Construction of new homes plummets
WASHINGTON (AP) — Construction of single-family homes in the US in October skidded to the lowest level in 16 years although the slide was cushioned somewhat by a rebound in apartment building.
The Commerce Department reported yesterday that total housing construction rose by three percent in October to a seasonally adjusted annual rate of 1.229 million units. But all the strength occurred in a hefty rebound in apartment construction, which is extremely volatile.
The bigger single-family sector actually fell by 7.3 percent to an annual rate of 884,000 units, the slowest pace since October 1991, when housing was going through another steep downturn.

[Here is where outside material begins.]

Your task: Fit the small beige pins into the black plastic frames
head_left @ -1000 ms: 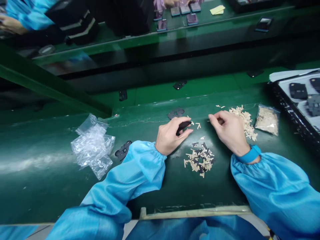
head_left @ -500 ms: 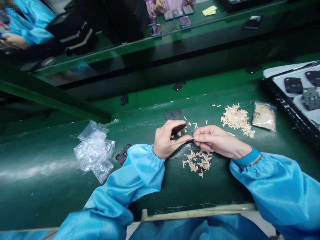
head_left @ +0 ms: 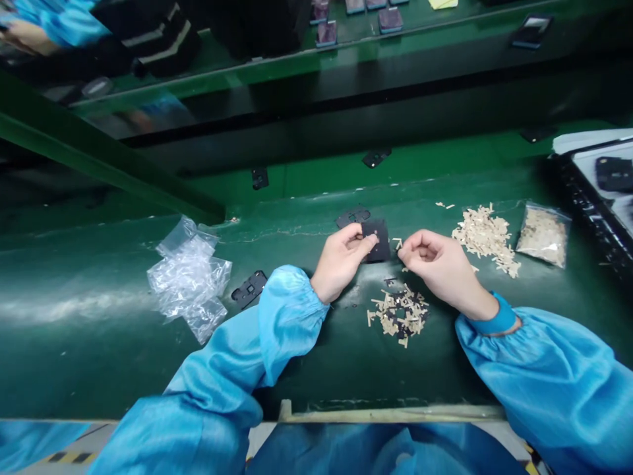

In another worrisome sign, applications for building permits fell for a fifth straight month.
The current housing slump is expected to worsen further before starting to rebound in the middle of next year. The credit crunch that hit with force in August has caused financial institutions to tighten up on their lending standards, making it harder for prospective borrowers to get home loans.
In addition, some two million borrowers who took out subprime loans during the peak of the five-year housing boom are now seeing low introductory rates reset to much higher levels, adding $250 to $300 to the typical monthly payment. The concern is that this will fuel a tidal wave of defaults over the next two years, dumping even more unsold homes onto the market.
Analysts predicted that construction activity will slump even further in coming months as builders strive to reduce their inventory of unsold homes. They noted that applications for new building permits, considered a good barometer of future activity, fell 6.6 percent to an annual rate of 1.178 million units.
"This is just what the doctor ordered," said David Seiders, chief economist of the National Association of Home Builders. "Given weak demand and the large overhang of inventory, you just have to cut back on production."
The association's monthly survey of builder sentiment remained at a record low in early November. Seiders said that reflected the further tightening in mortgage lending standards that has been occurring since financial markets were roiled this summer by rising defaults on subprime mortgages — loans offered to people with weak credit histories.
Seiders predicted construction activity will start to rebound by the second half of next year, once sales stabilise. But he said for this forecast to come true, he expects the Federal Reserve — which has already cut interest rates twice since September — will have to cut rates further to make sure the overall economy is not pulled into recession from the deepening problems in housing, the credit crunch and surging oil prices.